On meeting Marshall, Peter told him that he had "wasted 63 million people" in another universe in order to save this one. At that point, Marshall says, he knew he wanted Peter in his film.

"On The Street" shows its subjects sleeping in abandoned houses, philosophizing over free meals, napping in the park and walking around the streets of Cambridge. Each of the characters are caught on film at moments that reveal their personalities and attitudes toward living on the street.

The film introduces Starchild strolling along Mass Ave singing "Santa Claus is Coming to Town" in a loud, defiant voice. In another vivid scene, Starchild is shown meticulously shaving his head with a straight razor, explaining that since he has no wife he has to do the job himself.

Peter, who has been on the street for several years, talks rapidly, but articulately about flying Egyptians and cities underground. When Marshall asks him on film why he does not want to have an apartment or job, Peter replies, "None of those questions are relevant to me."

"Peter's obviously crazy, he can't ever hold a job. But he functions very well in his own world and, to a lesser extent, in ours," Marshall says, adding, "I like him better than the average Harvard student."

Bill and his wife have been homeless for two years, and spend much of their time with their collected belongings on the benches in Cambridge Common. Bill says he hopes to leave the streets soon, and tells Marshall that when a man is his age, it would be nice to have a home to show for it.

Breaking Down Stereotypes

The film tries to capture the experience of being homeless, says Marshall. "I'm not out for the immediate solutions. I'm trying to get people to think about what homelessness means to the people who live it. What I'm aiming at is for people to look at the homeless in a different way, to break down stereotypes."

According to Robb Moss, a visiting lecturer in the VES department, Marshall accomplished his objective. "Most people on the street we see out of the corner of our eyes; we see them without noticing them or really comprehending the situation. In this film the marginal people are in the center and straight society is placed on the side lines," Moss says.

"On The Street" reveals the close relationship that the filmmaker had with his subjects, says Moss. "It has an intimate quality; it's personal without editorializing."

Marshall says that he intentionally stayed away from the statistics and "didactic narration" of typical documentaries. He deliberately shot the film in color, because "black and white imposes a statement on the film that says it is depressing."
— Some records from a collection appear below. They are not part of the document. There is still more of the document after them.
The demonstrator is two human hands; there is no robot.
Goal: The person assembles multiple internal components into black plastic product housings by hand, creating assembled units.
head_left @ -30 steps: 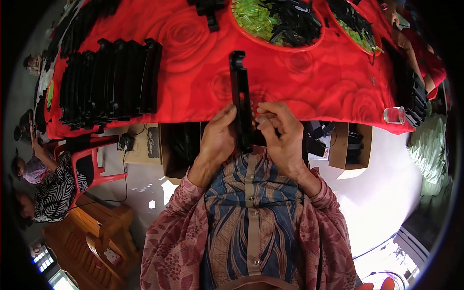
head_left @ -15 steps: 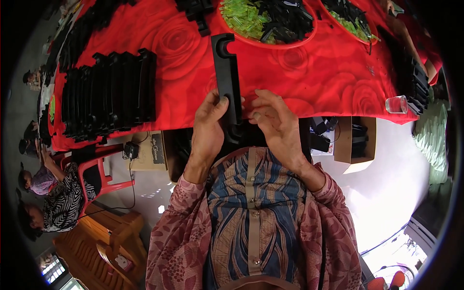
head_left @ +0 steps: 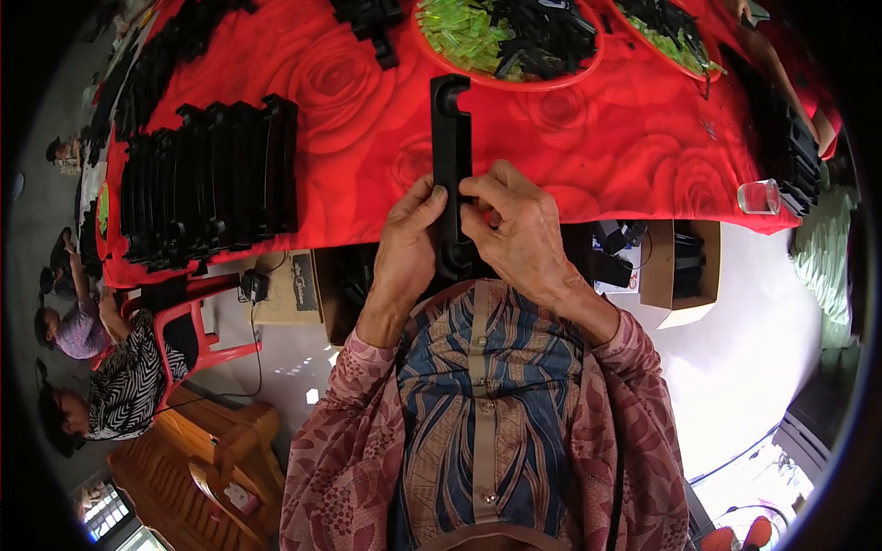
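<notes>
A rose-patterned red tablecloth [head_left: 625,138] covered the table in front of you, and at its near edge you held a long black plastic bar [head_left: 445,138] between your hands, its notched end pointing away from you. Your left hand [head_left: 404,248] was closed on the bar's lower left side, thumb against the edge. Your right hand [head_left: 525,230] had its fingers bent almost together at the bar's right edge; I could not tell whether they pinched a small piece there. Working well here called for a firm left grip, so the bar would not twist under your right fingertips, and for light, even pressure, since thin plastic could probably flex. Beyond it sat a red basin [head_left: 542,85] of yellow-green slips [head_left: 459,41] and black pieces [head_left: 542,37], with a row of similar black bars [head_left: 202,184] to the left and a clear tumbler [head_left: 758,196] to the right
</notes>
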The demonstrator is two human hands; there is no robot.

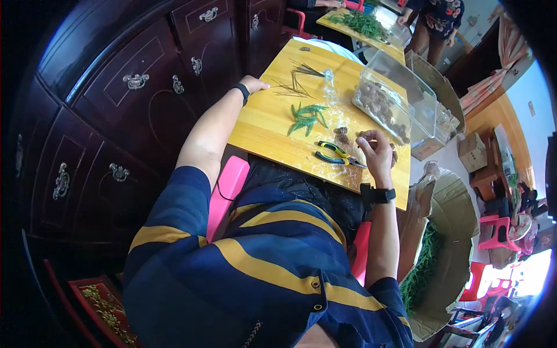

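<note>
Right hand (378, 152) curled beside pliers (346, 159), brown clump (394, 155) partly hidden behind — left hand (253, 84) at table (261, 119) edge — both grips unclear

The left hand (253, 85) rests at the far left edge of a yellow wooden table (255, 124). The right hand (377, 152) is over the near right part, fingers curled together just beside yellow-and-black pliers (337, 155) (whether something is pinched there is hard to tell). A brown cone (342, 134) lies near the pliers. Farther left are green sprigs (307, 118), with thin dark stems (293, 88) beyond. A clear plastic bin (400, 76) of brown pieces stands at the right; greenery (426, 261) fills a cardboard box (455, 214) below.
</note>
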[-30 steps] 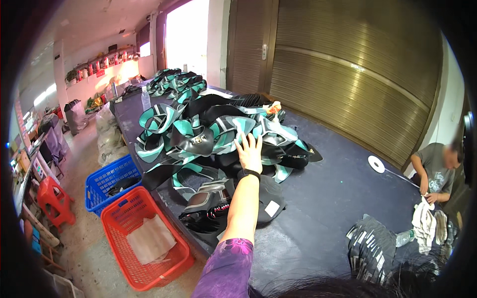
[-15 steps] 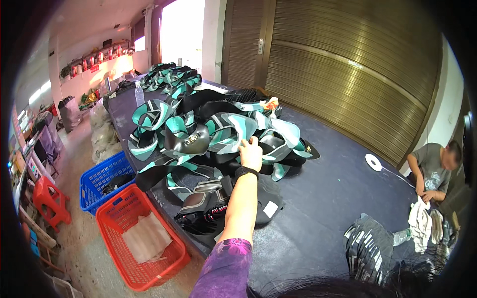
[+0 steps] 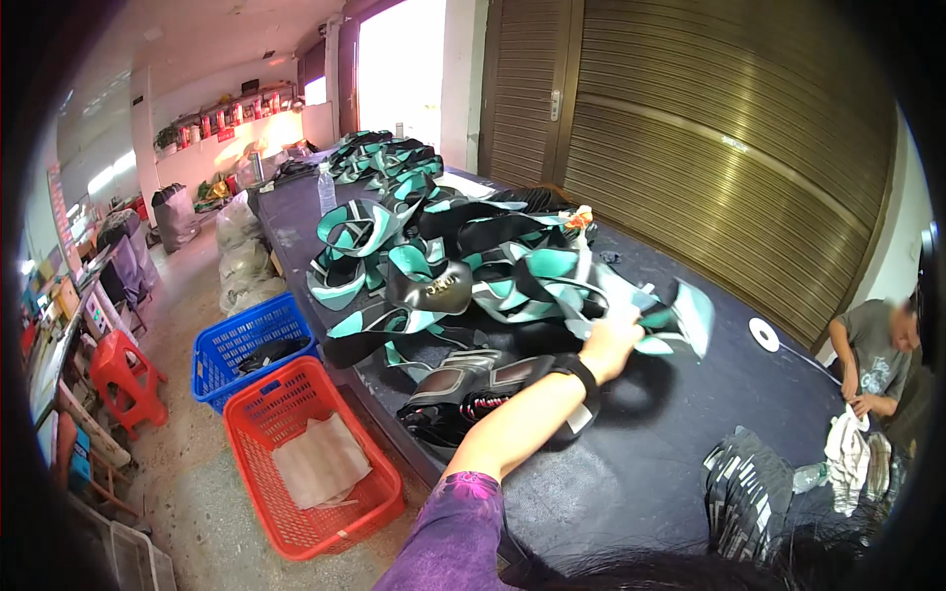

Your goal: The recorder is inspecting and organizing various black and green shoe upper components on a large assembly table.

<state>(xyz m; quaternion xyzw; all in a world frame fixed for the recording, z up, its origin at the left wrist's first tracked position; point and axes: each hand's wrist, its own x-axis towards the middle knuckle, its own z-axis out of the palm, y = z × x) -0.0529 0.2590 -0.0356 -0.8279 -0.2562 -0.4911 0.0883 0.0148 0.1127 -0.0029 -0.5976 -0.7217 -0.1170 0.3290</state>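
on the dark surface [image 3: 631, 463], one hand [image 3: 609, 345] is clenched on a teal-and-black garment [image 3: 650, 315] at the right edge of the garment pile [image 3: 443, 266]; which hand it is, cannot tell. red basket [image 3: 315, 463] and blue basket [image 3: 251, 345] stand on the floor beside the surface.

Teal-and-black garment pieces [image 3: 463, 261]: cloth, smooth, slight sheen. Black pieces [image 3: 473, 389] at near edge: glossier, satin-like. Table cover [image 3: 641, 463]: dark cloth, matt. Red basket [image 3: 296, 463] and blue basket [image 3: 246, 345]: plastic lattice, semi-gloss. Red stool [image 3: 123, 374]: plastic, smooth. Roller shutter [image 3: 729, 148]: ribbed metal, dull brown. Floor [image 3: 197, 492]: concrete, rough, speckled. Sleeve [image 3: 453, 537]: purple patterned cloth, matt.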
"On the Street" is very different from the the T.V. news because "it has some depth and real knowledge," says Alfred Guzzetti, Marshall's thesis advisor and the chairman of the VES department. "Unlike other films about the homeless, this one's made from the inside. It shows us what we don't expect to see."

Marshall plans to distribute his film, which cost $4000 to complete, to public television stations and educational and social service organizations.

Marshall's acute interest in homelessness stems in part from his parents' emphasis on social responsibility. In Berkeley, Marshall says, the homeless were a major concern. While at Harvard, he volunteered in two homeless shelters and conducted research for the City of Somerville Human Services Department on strategies for the prevention of homelessness.

While saddened by their plight, Marshall was also intrigued by the seemingly carefree aspects of a homeless person's lifestyle. "I always had a fantasy about being a bum. I thought it would be a kind of freedom," he says. But Marshall discovered that concerns about his next meal and finding a shelter were "a pain in the ass."

"It made me think a lot about choice. Some people say that the homeless want to live on the street, to be free. But that kind of freedom and choice don't exist. That's just a rationalization," he says.

"Given the choice of living on the street or being turned down again and again for a job and an apartment, [homeless people] will say it's their decision to live on the street, when in fact it's their only choice."